Kewaunee, L-C, Door Co. students to learn resiliency through martial art classes

KEWAUNEE – Physical education teachers and law enforcement officers from Kewaunee and Door counties were on the receiving end of special lessons last week. Now, they'll pass those lessons and more on to middle school students in the area this year.
They went through training for the COREMatters Project, which has school staffers and officers team up to teach middle schoolers physical balance, flexibility and strength through martial arts and use that as a gateway to mental and emotional balance, flexibility and strength. It's meant to help the children develop respect, empathy and self-esteem, stand up to bullying and avoid becoming victims of it.
Susan Barnes, COREMatters co-founder and project coordinator, said it boils down to teaching children how to develop resilience.
"We like to call ourselves a resiliency initiative," Barnes said. "Research shows if a child feels valued, the child will value others. It's a way to replace bullying with resiliency."
In the schools, COREMatters classes are held once a week over 13 consecutive weeks during regularly scheduled physical education classes. Students will take part at Kewaunee and Luxemburg-Casco middle schools in Kewaunee County and Southern Door, Sevastopol and Gibraltar schools in Door County. COREMatters is based in the Chicago suburb of Crestwood, Illinois, and has had its classes taught in a number of districts in Illinois and Iowa, but this is the first time it'll take place in Wisconsin.
It takes place in physical education classes because students will learn the basics of taekwondo, a Korean martial art that not only develops tone, balance and agility but also has a code of conduct that emphasizes respect for others, controlling one's actions and reactions and staying strong when faced with adversity.
"It's teaching how to use your inner core strength, outer core strength, how to use these traits to become respectful, combat bullying, say no to peer pressure and stand up for yourself," said Amber Binney, the physical education instructor for kindergarten through eighth grade in the Kewaunee school system. Binney will lead a class for Kewaunee fifth graders starting in October.
Barnes said the physical attributes the students develop are used to relate to them how to develop the same attributes for their mental and emotional cores. She said analogies built around that have been more effective than simply working directly on children's inner strengths.
"We chose the old tenets of martial arts (for COREMatters). It's all about the code of conduct," Barnes said. "We talk about the oak tree, how it has strength, flexibility, balance, so we can talk to the kids about having that solid foundation. And now that we've done the outside, can we take that and strengthen our inner core? Now it makes sense to them. If we can have them feel it with their muscles and then use it in a metaphor, they understand it.

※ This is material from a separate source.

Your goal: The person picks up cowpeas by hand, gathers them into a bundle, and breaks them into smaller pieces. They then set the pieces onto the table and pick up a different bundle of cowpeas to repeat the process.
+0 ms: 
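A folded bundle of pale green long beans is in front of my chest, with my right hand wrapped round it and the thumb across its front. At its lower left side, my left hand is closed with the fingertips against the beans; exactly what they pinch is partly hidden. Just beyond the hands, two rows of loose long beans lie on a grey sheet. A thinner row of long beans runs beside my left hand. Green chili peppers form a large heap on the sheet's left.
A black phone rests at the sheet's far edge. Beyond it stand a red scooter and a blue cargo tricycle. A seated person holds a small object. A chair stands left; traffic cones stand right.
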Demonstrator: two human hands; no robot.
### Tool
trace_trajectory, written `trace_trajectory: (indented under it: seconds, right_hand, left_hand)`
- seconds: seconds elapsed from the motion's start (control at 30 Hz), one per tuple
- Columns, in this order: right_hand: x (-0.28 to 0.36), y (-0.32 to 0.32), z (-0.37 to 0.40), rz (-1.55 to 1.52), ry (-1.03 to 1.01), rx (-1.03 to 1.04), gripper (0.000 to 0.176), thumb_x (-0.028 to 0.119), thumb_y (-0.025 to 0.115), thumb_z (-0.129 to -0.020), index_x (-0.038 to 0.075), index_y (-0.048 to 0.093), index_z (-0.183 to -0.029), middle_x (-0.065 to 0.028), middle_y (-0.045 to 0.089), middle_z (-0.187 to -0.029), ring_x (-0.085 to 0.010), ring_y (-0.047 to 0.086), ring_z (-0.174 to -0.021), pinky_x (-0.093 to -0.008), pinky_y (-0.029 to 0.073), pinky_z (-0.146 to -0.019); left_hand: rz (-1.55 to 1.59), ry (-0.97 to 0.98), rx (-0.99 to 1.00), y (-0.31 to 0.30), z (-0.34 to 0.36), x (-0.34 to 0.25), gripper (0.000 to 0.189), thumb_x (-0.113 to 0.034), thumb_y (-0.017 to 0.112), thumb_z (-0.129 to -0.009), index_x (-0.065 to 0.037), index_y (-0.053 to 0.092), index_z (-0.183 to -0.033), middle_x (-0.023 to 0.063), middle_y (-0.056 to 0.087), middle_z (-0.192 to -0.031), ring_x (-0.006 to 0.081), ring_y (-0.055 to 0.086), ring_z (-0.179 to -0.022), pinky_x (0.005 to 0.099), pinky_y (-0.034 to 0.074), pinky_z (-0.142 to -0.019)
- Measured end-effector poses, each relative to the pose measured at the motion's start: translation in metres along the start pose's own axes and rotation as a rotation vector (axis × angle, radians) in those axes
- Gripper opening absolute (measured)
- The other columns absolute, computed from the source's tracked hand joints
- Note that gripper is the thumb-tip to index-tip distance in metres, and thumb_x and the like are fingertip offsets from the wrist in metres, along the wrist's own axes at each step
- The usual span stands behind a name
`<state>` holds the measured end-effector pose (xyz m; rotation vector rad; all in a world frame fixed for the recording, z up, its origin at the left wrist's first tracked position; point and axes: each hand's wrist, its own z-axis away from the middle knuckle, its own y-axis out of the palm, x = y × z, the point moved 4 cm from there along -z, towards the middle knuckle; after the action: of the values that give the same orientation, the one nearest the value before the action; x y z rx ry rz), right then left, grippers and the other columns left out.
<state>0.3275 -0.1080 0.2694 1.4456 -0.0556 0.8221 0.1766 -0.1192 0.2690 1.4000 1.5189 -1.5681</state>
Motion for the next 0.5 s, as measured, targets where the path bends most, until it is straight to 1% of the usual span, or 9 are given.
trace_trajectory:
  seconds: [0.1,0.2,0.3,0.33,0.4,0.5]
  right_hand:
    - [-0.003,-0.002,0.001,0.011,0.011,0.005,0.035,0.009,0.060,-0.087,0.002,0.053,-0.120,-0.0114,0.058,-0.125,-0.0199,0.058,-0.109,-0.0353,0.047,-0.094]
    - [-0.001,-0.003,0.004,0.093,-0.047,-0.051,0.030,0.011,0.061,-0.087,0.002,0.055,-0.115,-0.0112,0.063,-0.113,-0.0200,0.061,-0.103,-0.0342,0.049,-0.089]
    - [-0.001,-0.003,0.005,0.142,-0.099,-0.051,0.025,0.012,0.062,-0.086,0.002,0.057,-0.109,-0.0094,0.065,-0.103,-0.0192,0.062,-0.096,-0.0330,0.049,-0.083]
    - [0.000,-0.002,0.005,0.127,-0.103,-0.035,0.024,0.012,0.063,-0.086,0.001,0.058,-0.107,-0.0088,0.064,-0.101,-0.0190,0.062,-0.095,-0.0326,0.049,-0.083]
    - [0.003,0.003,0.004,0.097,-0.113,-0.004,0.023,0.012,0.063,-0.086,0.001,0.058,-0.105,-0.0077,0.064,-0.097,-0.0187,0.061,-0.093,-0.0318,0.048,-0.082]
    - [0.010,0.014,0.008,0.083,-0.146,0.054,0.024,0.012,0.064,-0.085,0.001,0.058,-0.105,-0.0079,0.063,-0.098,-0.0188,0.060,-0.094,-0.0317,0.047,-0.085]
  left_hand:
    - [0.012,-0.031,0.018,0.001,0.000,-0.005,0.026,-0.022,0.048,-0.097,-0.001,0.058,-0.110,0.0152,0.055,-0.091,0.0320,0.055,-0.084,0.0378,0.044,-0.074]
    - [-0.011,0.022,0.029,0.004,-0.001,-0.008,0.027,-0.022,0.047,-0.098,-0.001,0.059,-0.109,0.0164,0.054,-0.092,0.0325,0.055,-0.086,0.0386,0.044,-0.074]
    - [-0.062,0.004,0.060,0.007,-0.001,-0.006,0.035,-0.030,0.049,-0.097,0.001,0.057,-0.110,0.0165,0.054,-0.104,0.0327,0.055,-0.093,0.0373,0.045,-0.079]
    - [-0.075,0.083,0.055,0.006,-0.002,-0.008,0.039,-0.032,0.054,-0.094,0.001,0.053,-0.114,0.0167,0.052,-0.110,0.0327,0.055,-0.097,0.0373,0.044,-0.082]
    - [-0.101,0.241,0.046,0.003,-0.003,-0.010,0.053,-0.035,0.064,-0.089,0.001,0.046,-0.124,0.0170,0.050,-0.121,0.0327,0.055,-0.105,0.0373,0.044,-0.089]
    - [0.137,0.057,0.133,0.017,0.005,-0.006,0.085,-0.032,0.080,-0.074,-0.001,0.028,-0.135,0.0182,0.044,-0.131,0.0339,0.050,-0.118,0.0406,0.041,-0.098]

"It's the hook that sets kids into it. They're coming in thinking they're going to learn to fight, but they're not. They're coming in to learn to resolve conflict."
"When you block in taekwondo, you think how you can block verbally or emotionally," Binney said.
Teaching takes place in teams, with the school physical education instructor joined by its resource officer or other member of local law enforcement. Barnes said there's more to it than having two sets of eyes on the class.
"One primary goal is, we want to be part of the solution of mending police-community relations if (the children) can see police officers in a positive light," she said. "And it adds something new to the class. The teacher has already set the tone for the classroom, so it's kinda nice to have someone new for that mystique."
"I'm really excited to have our Resource Officer (Scott) Szydel come in," Binney said about the Kewaunee officer who'll help in the class. "It's a great community involvement tool. Sometimes officers get a bad rap, so I think it's great to have them come into the school and show the kids they're our friends."
Classes are aimed at grades four through six because the students are old enough to understand the lessons but not too set in their ways.
"They're targeting (middle schoolers) because they feel that is the age where they're most receptive," said Kewaunee County Sheriff Matt Joski, who took part in training last week. "You want to find an age when they're mature enough and receptive enough."
Barnes said COREMatters comes to the area mainly through the efforts of Joski, who's known Barnes for many years. Joski applied for and received a federal grant to fund the local programming, then reached out to the schools.
COREMatters staff came to Kewaunee Elementary School last week to lead 40 hours of training to learn how to teach the program. Involved were members of the Kewaunee and Door County sheriff's departments and Kewaunee Police Department and staff from the five participating school districts.
Binney said they learned taekwondo fundamentals, then how to teach their students to be respectful.
"That was the main thing, what is respect," Binney said. "Teaching kids to reflect, think about, well, so-and-so did this to me, how do I want to be treated in this situation?"
Positive results
COREMatters was founded by Barnes and Christy Pace, who knew each other from their work in the Chicago area. Barnes worked for 22 years with charitable organizations on law enforcement child safety programs and Pace was a police officer.
"We talked all the time about what would work with kids," Barnes said. "She had a great perspective, being out there with the kids in the classrooms."
Their first effort was publishing 181 books on preventing bullying. Then they got a call from the Cook County School District, which had one of their anti-bullying books and was interested in doing more.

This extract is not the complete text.